Transcribe word for word the lines below from the line with "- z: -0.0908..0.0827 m" through the line with "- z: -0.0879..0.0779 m", ends included.

**Raw data:**
════

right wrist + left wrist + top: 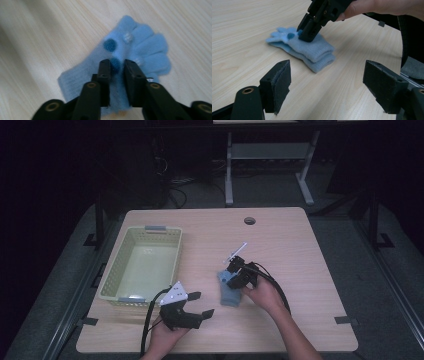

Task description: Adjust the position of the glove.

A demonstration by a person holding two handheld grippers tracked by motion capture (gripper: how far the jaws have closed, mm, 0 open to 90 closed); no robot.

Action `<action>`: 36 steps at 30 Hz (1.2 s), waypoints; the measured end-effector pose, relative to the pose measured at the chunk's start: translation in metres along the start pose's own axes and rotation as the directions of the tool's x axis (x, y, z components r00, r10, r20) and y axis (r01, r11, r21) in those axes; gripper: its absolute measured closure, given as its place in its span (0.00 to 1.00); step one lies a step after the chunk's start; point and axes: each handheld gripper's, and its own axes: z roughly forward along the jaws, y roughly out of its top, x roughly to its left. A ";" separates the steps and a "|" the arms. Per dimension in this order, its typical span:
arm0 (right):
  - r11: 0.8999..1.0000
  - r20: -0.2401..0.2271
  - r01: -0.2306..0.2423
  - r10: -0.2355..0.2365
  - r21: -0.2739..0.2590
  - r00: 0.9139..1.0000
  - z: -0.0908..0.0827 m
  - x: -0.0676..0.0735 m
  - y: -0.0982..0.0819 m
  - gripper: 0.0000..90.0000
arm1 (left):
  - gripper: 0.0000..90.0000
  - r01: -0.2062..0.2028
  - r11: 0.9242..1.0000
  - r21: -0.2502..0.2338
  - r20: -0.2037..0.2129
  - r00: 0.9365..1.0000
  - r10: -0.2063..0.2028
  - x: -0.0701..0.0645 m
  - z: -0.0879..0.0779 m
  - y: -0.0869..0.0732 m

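Observation:
A pair of light blue knitted gloves with dark blue dots lies stacked in the middle of the wooden table. In the left gripper view the gloves lie flat, fingers pointing left. My right gripper points down onto them, its tips resting on the top glove near the finger end. Its jaws stand a narrow gap apart over a dark blue dot on the glove, not pinching it. My left gripper hovers near the front edge, wide open and empty, facing the gloves.
A pale green plastic basket stands at the table's left side. A round cable hole sits near the far edge. Beyond the table are a dark floor and a desk frame.

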 end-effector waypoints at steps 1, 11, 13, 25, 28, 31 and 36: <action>1.000 -0.007 -0.005 0.005 -0.009 1.000 0.000 0.000 -0.001 0.80 | 0.25 0.002 1.000 -0.002 0.000 1.000 -0.002 0.000 0.000 0.000; 0.998 -0.045 -0.044 0.042 -0.048 0.998 0.008 -0.002 -0.010 0.87 | 0.27 0.020 1.000 0.014 0.007 1.000 -0.020 -0.001 0.005 -0.002; 0.995 -0.075 -0.072 0.067 -0.063 0.995 0.013 -0.005 -0.014 0.87 | 0.27 0.031 0.999 0.014 0.009 0.999 -0.031 -0.001 0.007 -0.002; 0.966 -0.125 -0.199 0.180 -0.165 0.976 -0.013 -0.010 -0.036 0.60 | 0.30 0.207 0.975 0.078 -0.014 0.978 -0.206 0.004 0.032 0.016; 0.953 -0.133 -0.232 0.208 -0.196 0.969 -0.017 -0.012 -0.044 0.57 | 0.32 0.263 0.963 0.066 0.017 0.964 -0.264 0.010 0.040 0.023; 0.936 -0.145 -0.282 0.256 -0.209 0.956 -0.019 -0.016 -0.052 0.51 | 0.33 0.293 0.952 0.085 -0.005 0.956 -0.293 0.015 0.052 0.028; 0.908 -0.211 -0.350 0.304 -0.231 0.929 -0.019 -0.021 -0.065 0.48 | 0.34 0.424 0.899 0.111 -0.003 0.905 -0.426 0.031 0.068 0.030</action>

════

**The completed task:**
  - z: -0.0908..0.0827 m
  - x: -0.0676..0.0735 m
  - y: -0.0982..0.0819 m
  - gripper: 0.0000..90.0000
arm1 (left):
  - gripper: 0.0000..90.0000
  - r01: -0.2062..0.2028
  - r11: 0.9242..1.0000
  - r21: -0.2502..0.2338
  - r20: -0.2037..0.2129
  - r00: 0.9365..1.0000
  - r10: -0.2063..0.2028
  - x: -0.0701..0.0645 m
  - z: -0.0879..0.0779 m

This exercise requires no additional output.